__INSTRUCTIONS FOR THE TASK__
Copy exactly the lines of the material below that run from the one containing "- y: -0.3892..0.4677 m" through the one containing "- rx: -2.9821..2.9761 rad". Copy no other lines.

__EXTRACTED INFORMATION__
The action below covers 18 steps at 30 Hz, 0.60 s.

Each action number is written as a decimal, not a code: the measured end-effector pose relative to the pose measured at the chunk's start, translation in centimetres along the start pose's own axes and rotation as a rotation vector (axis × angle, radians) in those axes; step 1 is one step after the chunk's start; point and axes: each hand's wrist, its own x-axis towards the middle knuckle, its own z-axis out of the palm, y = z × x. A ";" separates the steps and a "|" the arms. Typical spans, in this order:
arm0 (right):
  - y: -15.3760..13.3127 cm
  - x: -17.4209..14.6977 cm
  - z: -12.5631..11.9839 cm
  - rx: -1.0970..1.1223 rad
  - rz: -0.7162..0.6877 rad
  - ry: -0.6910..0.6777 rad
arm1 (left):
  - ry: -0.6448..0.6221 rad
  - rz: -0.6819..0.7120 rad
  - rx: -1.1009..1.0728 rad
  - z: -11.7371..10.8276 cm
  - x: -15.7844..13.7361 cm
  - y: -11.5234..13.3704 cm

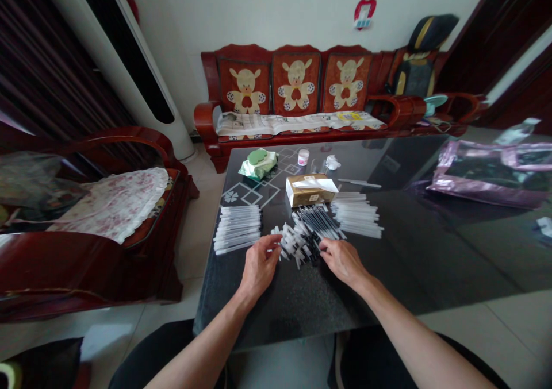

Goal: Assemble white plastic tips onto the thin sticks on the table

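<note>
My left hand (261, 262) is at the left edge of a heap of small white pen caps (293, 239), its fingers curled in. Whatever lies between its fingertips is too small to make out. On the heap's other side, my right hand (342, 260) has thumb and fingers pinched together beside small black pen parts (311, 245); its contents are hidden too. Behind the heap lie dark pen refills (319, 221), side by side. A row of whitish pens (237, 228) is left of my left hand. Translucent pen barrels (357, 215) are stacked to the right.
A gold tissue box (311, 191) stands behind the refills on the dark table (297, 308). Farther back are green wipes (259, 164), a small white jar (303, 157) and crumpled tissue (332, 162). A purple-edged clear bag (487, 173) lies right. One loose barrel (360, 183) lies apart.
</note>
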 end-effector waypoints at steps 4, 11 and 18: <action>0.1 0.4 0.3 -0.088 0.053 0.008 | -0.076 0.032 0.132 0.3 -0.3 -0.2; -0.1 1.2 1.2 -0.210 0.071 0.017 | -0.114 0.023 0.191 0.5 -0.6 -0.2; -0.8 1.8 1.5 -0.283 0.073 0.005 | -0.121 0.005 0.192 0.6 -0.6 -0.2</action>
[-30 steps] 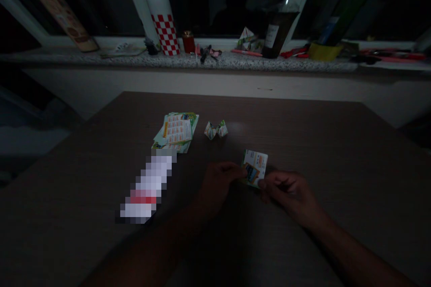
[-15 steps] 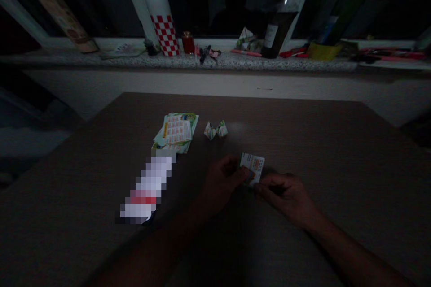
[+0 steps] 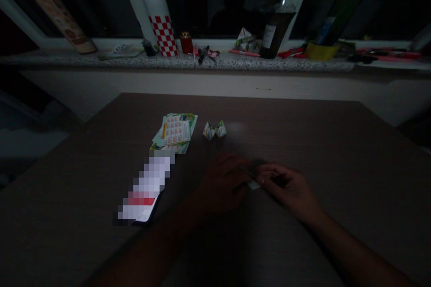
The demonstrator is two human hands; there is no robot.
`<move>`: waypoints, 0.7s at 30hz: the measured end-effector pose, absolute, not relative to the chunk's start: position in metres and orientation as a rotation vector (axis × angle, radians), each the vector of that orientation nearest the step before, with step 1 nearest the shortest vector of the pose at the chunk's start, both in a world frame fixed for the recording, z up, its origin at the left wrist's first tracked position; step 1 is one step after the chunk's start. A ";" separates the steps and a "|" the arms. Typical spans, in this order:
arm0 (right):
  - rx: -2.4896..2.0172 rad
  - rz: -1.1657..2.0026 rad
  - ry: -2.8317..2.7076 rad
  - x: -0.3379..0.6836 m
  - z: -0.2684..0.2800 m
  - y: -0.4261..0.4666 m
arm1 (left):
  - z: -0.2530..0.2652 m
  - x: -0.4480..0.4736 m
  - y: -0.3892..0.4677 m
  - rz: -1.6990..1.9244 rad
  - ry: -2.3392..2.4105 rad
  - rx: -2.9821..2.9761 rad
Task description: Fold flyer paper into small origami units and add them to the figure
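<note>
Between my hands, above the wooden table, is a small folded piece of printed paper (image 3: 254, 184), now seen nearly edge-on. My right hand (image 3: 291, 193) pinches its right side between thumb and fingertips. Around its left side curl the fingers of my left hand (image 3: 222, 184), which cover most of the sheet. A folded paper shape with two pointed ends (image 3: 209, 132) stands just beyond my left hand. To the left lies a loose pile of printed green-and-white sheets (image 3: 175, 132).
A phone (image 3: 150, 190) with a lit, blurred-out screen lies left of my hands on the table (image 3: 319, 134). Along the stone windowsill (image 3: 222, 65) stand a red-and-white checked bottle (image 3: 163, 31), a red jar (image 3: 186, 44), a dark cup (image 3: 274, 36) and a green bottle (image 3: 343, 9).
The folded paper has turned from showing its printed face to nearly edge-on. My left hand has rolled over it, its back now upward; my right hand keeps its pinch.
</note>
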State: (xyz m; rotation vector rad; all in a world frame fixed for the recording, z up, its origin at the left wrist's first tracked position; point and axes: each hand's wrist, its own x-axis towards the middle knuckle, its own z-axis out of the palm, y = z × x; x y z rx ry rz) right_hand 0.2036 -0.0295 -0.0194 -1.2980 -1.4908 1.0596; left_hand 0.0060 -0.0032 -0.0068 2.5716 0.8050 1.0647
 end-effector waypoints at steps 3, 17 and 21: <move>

__ANSWER BOX__
  - y: -0.3892..0.4677 m
  - rz: -1.6990..1.9244 rad
  - ry: -2.3392..2.4105 rad
  - rx: -2.9821..2.9761 rad

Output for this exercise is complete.